> THE TASK: Beginning with the line that contains "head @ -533", restate each line below through the final one exactly, and exclude the pictures.
(Beginning of AVAILABLE DATA)
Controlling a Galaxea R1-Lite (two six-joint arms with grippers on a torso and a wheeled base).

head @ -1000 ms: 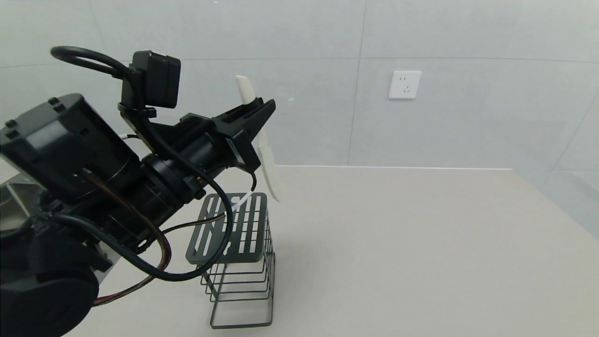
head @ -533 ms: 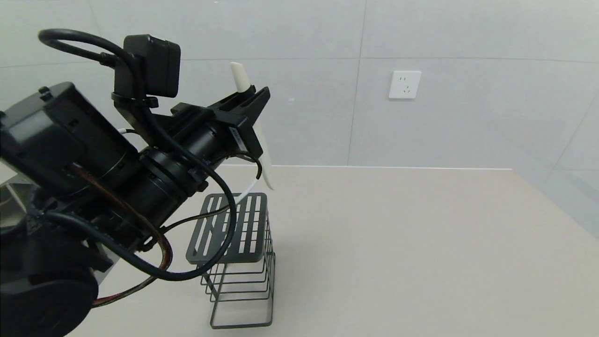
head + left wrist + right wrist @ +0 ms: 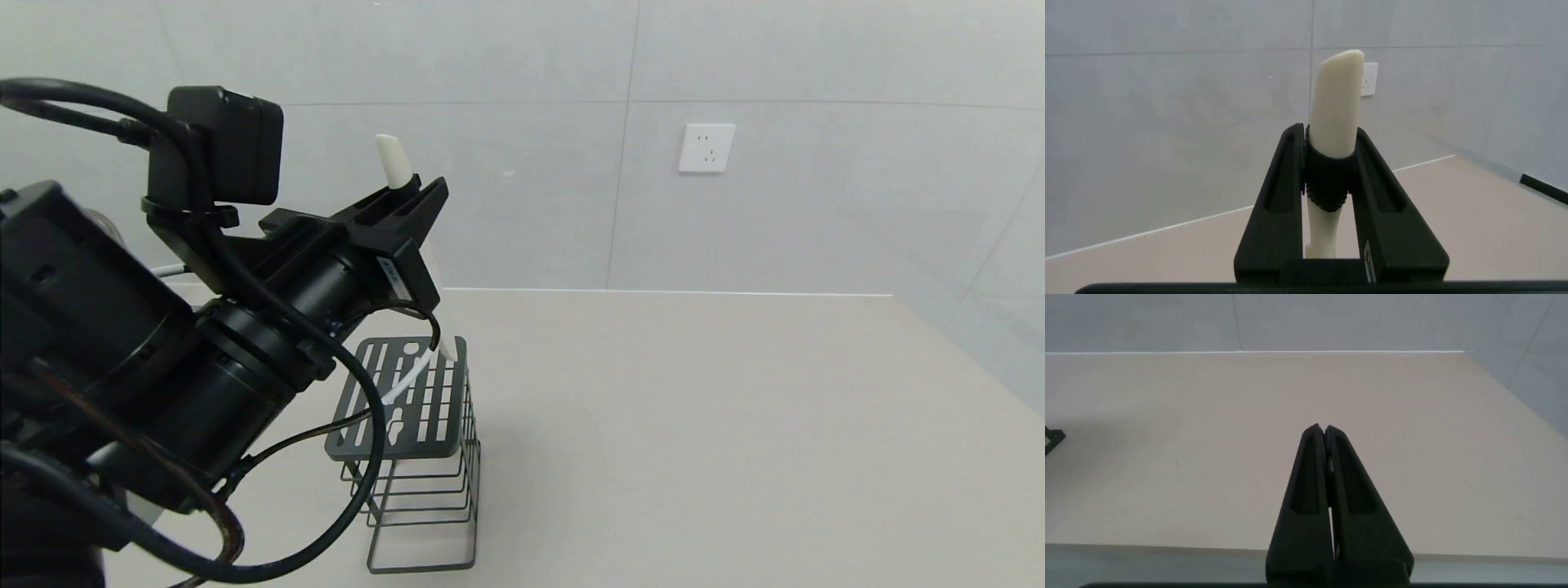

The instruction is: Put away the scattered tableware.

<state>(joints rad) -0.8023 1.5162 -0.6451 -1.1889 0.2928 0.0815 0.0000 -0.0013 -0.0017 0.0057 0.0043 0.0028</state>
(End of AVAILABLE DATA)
> TASK RESPONSE:
head @ -533 ms: 
head + left wrist + right wrist @ +0 ms: 

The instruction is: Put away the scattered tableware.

<state>(joints rad) -0.8023 1.5162 -0.6451 -1.1889 0.2928 0.0815 0.0000 -0.0013 -0.0017 0.0057 0.0043 0.0028</state>

Besides the given answer, there is nothing more to add.